What is Teams? While a quick description you’ll hear is “Microsoft’s answer to Slack- a chat-based collaboration space,” that doesn’t cover it. (We were not using Slack in our group, but our more technical project groups do- Slack and Teams are not mutually exclusive.) Teams is a chat and collaboration platform that pulls together the current patchwork of group emails, commonly used applications (e.g., Word, Excel, PowerBI, OneNote, Planner for tasks) and sharing files and info via different methods, into one single place. It’s the beauty of the single place that makes it so useful. For each workstream, project, client, department or however your work naturally organizes, you have a location in which pretty much any kind of work activity can be conducted, collaborated-on and discussed with persistent chats. We seamlessly, securely switch between editing documents, sharing dashboards and project plans, group and one on one chats, video and voice calls with screen-share at the click of a button, and it’s highly mobile-friendly.
And, we rely a lot less on email.
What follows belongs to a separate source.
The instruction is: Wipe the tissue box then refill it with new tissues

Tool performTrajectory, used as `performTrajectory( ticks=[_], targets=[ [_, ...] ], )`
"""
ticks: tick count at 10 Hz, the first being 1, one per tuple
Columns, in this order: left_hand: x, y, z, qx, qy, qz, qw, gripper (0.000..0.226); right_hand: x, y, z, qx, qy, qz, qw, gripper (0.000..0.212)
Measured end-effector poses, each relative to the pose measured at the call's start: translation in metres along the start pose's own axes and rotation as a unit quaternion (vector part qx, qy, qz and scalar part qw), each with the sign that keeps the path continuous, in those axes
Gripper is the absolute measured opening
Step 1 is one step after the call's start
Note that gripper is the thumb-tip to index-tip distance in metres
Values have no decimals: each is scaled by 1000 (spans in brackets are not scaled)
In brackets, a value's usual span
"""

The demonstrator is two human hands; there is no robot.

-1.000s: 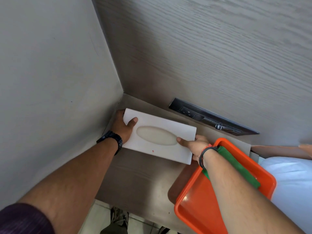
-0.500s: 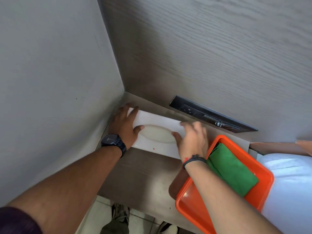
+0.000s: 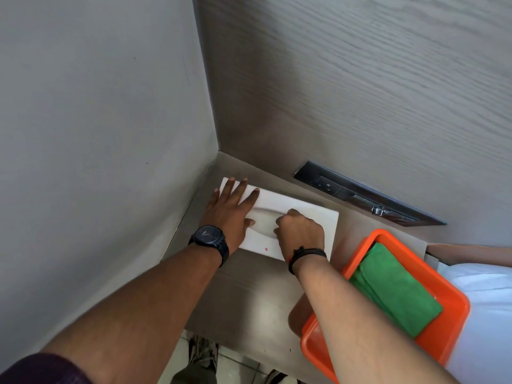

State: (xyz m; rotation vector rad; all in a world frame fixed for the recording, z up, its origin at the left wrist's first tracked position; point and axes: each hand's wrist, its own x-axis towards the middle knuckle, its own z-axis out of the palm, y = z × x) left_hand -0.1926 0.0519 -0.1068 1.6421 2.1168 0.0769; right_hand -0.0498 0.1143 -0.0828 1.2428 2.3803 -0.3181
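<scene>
Box (image 3: 302,210) sat flat on the shelf (image 3: 249,289), centre of frame, tucked toward the wall corner; white, with an oval slot in its top face. Its long axis ran from upper left to lower right. Left hand (image 3: 228,210) lay open and flat, fingers spread, palm pressing the box's upper-left end; it held nothing, only pinned the box down. Right hand (image 3: 300,231) was curled into a loose fist at the slot's right end, fingertips hidden under the knuckles; could not tell whether they were hooked into the slot or had pinched anything. No tissue was visible in the slot. Orange tray (image 3: 454,295) sat at lower right, just beside the box's right end, with a folded green cloth (image 3: 399,292) in it, untouched. The right hand was the nearer one to that cloth, which lay down and right of it. Judged the wipe not yet begun. A small red speck showed on the box's near edge.
</scene>
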Motion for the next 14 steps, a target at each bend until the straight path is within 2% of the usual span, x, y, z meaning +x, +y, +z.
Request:
performTrajectory(
  ticks=[2,4,5,6,7,8,10,12,13,14],
  targets=[
    [0,0,0,-4,-3,3,1000,66,3,0,5,-21,16,-13,1000,24],
    [1,-1,0,7,-15,5,1000,66,4,7,8,-12,51,-50,997,15],
    [2,-1,-3,19,-30,4,999,67,-4,12,6,11,94,-54,994,22],
    [2,0,-4,30,-38,5,999,67,-9,16,5,43,111,-61,991,13],
    [1,1,-6,37,-45,4,998,66,-10,19,2,60,110,-56,991,12],
    [0,2,-8,39,-54,2,998,66,-10,19,0,84,111,-48,989,22],
    [-3,5,-10,35,-45,-1,998,70,-15,16,4,128,142,-35,981,14],
    [-5,5,-11,45,-56,3,997,78,-16,16,2,143,114,-19,983,22],
    [-6,4,-15,34,-47,14,998,77,-20,15,-2,154,152,-17,976,27],
    [-10,8,-21,-23,17,30,999,68,-22,14,-9,189,260,6,947,28]
  ],
)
In fact, we have almost entirely eliminated email for internal communications. The benefits of this will grow over time as we build an organized, transparent and searchable repository of our group’s knowledge.
There is a great deal of information online about use cases for Teams, what it is, how to implement it, tips and tricks and best practices. It comes as part of the Office 365 suite and Microsoft has executed very well in the user experience design and in the roll-out and education support. If you are part of a large organization, your IT team will likely make use of this for you, but you will benefit many times over from the effort of some self-study. Even if your organization is boutique-sized like Oakleaf, you likely have Office 365, so it’s a snap to get started and it’s bundled (free.) Take the plunge - you’ll be glad you did!